Abstract

Peri-stomal variceal bleeding is an underestimated complication in patients with colostomy and portal hypertension. Due to the small number of reported cases, there is currently no unified consensus on the best treatment and several options may be available. We report a case in which TIPS placement was effective. A 59-year old male with alcohol-induced cirrhosis complicated by ascites, hepatic encephalopathy and low-risk esophageal varices (MELD-Na 15, Child-Pugh C11) was referred to us in 09/19. Thereafter, his conditions greatly improved with alcohol abstinence and medical treatment. In 09/21 he presented severe anemia without acute bleeding due to adenocarcinoma of sigma without metastases. Despite severe portal hypertension (Hepatic Venous Pressure Gradient [HVPG]: 21 mmHg), the multidisciplinary team gave the indication to left hemicolectomy with colostomy based on age, clinical stability (no ascites or other complications in the previous 6 months) and relatively preserved liver function (MELD-Na 12, Child-Pugh B7).

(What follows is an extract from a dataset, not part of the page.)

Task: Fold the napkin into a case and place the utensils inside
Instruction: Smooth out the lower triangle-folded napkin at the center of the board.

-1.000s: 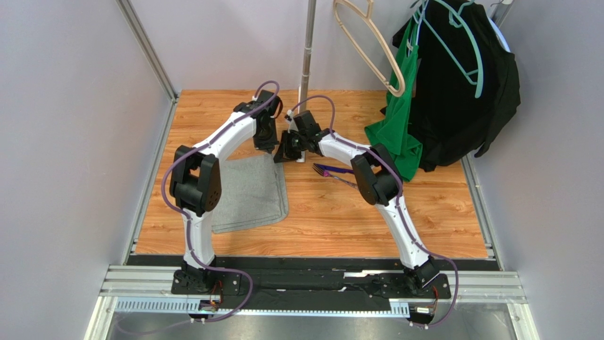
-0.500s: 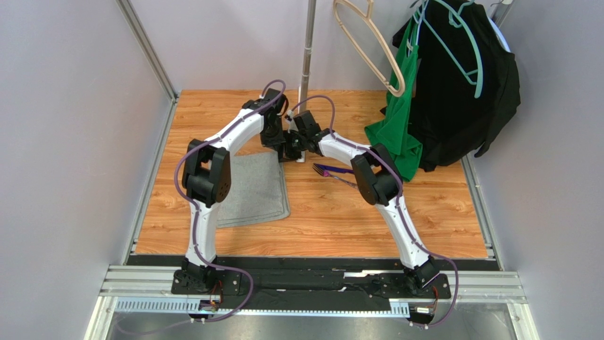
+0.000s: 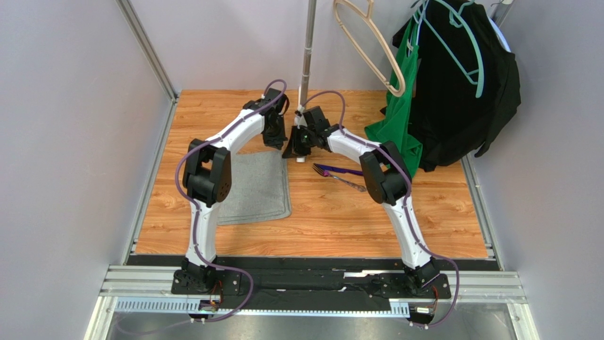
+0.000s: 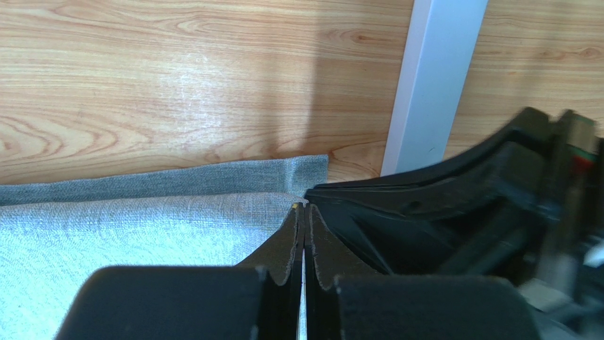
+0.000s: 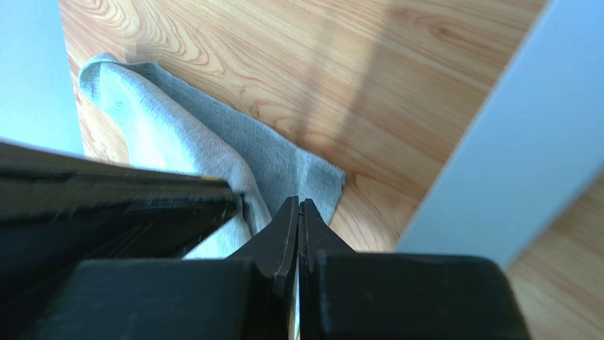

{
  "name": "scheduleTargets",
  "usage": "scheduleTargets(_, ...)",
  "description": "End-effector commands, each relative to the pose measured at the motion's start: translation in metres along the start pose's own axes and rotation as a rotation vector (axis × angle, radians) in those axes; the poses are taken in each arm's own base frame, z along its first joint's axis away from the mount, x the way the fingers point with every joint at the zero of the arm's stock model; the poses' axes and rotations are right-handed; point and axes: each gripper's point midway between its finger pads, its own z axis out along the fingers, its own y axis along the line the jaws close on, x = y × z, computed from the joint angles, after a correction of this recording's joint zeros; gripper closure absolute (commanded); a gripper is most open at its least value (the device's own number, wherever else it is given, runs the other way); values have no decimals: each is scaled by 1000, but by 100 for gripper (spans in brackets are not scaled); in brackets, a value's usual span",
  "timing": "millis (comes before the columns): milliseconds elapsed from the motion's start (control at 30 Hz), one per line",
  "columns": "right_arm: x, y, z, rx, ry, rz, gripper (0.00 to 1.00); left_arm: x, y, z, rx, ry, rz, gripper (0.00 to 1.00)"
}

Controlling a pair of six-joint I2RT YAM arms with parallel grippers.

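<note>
One napkin (image 3: 255, 188); two utensils (image 3: 333, 170); two hangers (image 3: 480, 83); two garments (image 3: 454, 120); two arms (image 3: 237, 131).

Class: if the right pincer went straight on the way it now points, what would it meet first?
Most likely the corner of the large heather-grey cloth napkin, just ahead of the shut right pincer, with the wooden tabletop beneath it. Depth is unclear.

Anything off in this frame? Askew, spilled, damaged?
The napkin fold is uneven: in the left wrist view its lower layer sticks out past the upper one along the far edge. Both shut, the left pincer and right pincer crowd that same far right corner. The utensils lie loose on the table. Nothing spilled or damaged.
</note>
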Motion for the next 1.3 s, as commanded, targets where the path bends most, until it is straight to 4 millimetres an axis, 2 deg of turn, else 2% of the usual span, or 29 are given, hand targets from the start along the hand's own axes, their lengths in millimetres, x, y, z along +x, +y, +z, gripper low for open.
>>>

Postoperative course was regular without complications. Two months after surgery, two episodes of bleedings from colostomy needing blood transfusions occurred. Abdominal CT-scan showed peristomal venous varices (Figure 1A). In consideration of the recurrent bleedings and the absence of endoscopic and endovascular options, a transjugular intrahepatic portosystemic shunt (TIPS) was placed in 03/22 inducing a HVPG fall to 9 mmHg. After one month a CT-scan showed a decompression of the peristomal varices (Figure 1B). To date (12/22) the patient did not present new episodes of bleeding or TIPS-related complications.